* [WHAT YOU SHOULD DO]: Copy exactly the lines of the data below that run from the line holding "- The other" through the line holding "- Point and", both ends included.

Dataset items
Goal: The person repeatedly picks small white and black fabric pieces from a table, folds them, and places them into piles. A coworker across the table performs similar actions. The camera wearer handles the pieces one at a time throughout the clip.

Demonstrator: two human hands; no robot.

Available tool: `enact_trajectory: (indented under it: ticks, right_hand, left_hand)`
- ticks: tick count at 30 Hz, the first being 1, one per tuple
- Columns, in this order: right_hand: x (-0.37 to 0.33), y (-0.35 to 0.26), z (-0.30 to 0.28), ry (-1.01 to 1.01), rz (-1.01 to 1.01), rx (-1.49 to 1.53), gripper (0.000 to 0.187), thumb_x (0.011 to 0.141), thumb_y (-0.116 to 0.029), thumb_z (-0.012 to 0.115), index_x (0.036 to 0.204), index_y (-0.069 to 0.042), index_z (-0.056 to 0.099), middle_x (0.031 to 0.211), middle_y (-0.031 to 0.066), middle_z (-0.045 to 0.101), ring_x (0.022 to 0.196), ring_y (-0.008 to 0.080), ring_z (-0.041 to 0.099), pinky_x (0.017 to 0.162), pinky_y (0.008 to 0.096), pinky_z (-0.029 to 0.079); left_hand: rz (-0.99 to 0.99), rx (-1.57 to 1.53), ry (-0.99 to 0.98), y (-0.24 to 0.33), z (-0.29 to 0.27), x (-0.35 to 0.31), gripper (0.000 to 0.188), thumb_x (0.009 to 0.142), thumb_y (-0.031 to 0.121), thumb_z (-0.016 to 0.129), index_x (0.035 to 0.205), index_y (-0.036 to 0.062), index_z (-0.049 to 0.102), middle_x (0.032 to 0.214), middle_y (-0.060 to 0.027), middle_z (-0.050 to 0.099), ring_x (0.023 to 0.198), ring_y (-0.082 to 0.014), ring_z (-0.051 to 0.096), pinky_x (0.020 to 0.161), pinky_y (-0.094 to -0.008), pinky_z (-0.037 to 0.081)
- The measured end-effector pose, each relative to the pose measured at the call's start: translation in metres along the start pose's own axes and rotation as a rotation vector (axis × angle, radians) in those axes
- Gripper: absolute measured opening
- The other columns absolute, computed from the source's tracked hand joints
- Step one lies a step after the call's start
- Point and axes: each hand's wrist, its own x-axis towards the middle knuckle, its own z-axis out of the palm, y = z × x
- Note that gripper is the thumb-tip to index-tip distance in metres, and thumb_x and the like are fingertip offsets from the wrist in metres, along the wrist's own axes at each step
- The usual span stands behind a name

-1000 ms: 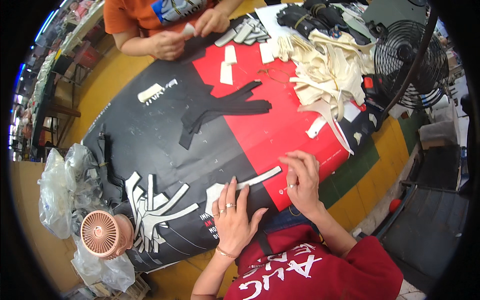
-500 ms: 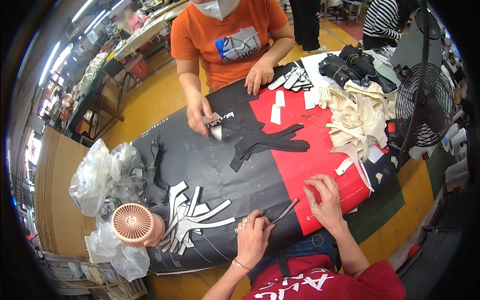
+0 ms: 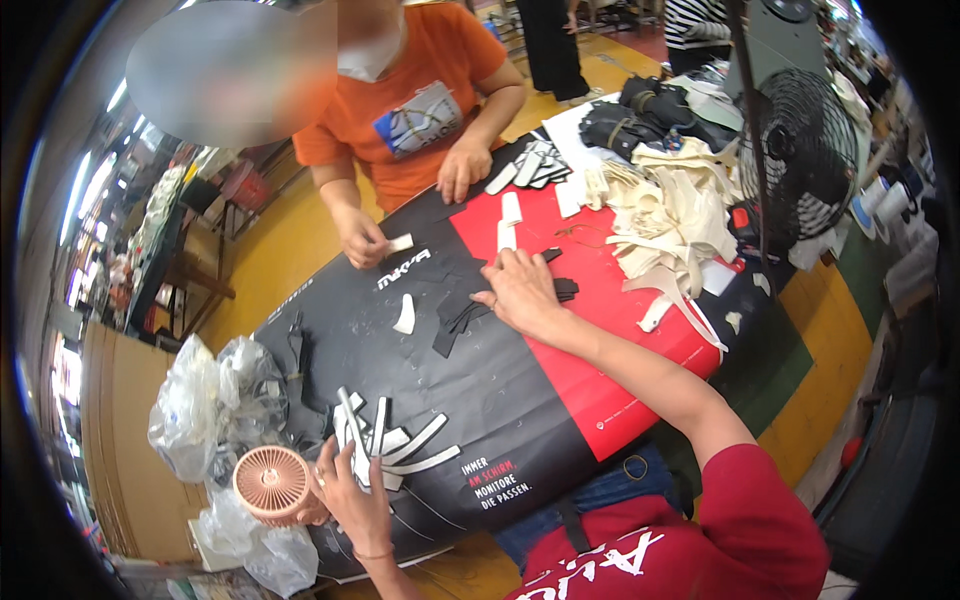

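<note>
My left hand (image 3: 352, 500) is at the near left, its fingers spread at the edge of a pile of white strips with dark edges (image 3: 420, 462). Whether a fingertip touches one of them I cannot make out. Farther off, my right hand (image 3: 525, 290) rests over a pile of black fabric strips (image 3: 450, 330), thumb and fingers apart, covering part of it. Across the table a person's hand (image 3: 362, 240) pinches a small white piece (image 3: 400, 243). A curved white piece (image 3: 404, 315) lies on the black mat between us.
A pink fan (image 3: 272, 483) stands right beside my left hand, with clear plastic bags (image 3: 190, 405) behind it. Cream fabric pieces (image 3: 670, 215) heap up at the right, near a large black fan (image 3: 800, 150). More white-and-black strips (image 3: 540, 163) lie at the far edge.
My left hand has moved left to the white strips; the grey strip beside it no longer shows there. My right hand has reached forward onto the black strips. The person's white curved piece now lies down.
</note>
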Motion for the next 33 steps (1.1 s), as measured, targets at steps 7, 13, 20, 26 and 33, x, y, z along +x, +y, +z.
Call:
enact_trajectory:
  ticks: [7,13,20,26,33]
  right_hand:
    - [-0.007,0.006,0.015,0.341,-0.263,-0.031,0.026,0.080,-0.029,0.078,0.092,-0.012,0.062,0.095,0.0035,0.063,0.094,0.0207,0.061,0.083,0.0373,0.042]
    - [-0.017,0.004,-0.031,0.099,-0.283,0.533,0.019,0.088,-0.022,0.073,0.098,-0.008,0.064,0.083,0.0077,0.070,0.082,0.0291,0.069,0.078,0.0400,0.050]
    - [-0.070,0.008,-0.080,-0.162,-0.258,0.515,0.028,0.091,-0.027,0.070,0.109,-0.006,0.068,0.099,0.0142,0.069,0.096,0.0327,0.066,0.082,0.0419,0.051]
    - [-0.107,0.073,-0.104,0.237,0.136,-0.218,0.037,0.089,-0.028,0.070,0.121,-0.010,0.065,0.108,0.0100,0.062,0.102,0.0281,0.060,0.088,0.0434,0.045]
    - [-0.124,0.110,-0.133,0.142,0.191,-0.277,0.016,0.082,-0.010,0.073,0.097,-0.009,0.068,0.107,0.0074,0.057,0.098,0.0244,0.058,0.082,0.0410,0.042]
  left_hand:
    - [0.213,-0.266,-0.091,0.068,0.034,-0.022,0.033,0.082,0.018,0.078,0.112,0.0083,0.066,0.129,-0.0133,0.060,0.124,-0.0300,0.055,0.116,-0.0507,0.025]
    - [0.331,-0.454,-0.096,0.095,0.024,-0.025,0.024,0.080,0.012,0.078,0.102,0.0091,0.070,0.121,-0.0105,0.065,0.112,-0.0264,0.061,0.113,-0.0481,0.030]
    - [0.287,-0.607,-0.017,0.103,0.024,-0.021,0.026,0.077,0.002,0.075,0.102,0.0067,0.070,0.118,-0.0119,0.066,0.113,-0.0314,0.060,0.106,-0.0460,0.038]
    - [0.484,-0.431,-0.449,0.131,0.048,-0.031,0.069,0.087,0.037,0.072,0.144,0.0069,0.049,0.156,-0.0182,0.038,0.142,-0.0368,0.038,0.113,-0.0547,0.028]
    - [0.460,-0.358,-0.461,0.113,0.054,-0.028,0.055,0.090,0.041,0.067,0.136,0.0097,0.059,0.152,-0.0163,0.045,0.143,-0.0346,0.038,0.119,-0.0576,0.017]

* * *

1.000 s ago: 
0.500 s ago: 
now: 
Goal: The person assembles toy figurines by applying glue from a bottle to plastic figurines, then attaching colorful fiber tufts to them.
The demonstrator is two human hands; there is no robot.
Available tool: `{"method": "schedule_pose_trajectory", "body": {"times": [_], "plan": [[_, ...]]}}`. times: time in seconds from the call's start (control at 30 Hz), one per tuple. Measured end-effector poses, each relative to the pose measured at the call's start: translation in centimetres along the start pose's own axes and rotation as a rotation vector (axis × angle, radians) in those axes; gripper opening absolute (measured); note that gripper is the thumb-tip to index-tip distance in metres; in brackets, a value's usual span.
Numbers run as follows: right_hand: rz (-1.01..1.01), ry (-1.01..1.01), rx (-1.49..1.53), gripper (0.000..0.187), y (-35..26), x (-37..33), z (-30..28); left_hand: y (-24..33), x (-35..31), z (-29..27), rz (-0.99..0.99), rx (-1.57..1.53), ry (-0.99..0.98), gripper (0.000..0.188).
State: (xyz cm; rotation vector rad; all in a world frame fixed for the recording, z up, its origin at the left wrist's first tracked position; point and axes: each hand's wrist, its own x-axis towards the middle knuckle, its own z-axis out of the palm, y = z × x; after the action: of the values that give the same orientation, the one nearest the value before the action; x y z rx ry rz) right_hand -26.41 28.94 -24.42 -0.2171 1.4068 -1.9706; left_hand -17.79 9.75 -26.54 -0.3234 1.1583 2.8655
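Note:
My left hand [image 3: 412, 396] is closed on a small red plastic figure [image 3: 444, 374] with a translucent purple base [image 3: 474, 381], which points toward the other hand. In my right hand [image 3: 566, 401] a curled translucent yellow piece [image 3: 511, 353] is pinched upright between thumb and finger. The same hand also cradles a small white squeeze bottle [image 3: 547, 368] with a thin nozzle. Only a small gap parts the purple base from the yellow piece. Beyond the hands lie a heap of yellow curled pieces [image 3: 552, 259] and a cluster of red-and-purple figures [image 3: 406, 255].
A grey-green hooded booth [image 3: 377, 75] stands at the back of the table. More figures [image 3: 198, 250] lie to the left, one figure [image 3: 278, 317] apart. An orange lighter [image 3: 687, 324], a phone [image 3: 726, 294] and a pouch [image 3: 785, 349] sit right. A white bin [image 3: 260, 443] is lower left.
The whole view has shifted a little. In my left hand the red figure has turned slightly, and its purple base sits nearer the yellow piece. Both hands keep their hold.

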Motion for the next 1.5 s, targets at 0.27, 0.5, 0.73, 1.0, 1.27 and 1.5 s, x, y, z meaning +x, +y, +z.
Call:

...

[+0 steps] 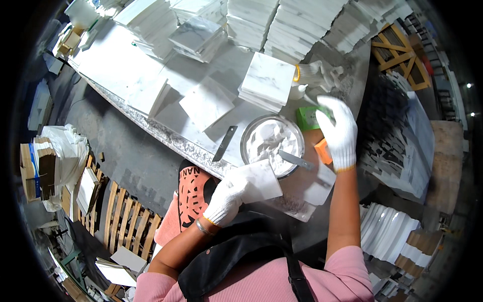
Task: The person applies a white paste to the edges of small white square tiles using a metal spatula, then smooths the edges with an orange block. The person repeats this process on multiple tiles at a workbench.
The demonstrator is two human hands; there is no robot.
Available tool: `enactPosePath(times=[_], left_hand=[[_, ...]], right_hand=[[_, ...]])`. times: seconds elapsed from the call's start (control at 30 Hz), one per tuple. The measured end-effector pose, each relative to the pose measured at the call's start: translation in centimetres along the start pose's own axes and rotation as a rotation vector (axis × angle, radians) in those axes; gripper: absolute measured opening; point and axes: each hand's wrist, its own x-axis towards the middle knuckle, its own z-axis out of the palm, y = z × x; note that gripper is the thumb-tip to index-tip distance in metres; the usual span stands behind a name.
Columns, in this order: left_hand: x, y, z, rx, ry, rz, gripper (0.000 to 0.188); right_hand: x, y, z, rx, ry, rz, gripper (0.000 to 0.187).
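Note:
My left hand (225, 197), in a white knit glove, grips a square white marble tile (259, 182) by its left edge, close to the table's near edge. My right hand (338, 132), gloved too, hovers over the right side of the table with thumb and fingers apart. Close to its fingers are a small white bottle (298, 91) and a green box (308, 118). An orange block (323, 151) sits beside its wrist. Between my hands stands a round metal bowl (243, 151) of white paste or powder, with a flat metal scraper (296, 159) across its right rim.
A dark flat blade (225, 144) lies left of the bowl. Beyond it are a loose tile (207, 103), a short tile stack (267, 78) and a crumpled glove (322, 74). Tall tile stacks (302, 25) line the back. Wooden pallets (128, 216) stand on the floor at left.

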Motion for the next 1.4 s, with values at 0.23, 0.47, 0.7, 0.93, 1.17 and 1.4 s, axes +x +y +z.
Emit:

* [THE ANSWER]:
- The other columns absolute, computed from the source's tracked hand joints
- Step one lies a step after the call's start
- Point and axes: each hand's wrist, its own x-axis towards the middle knuckle, its own z-axis out of the palm, y = z × x

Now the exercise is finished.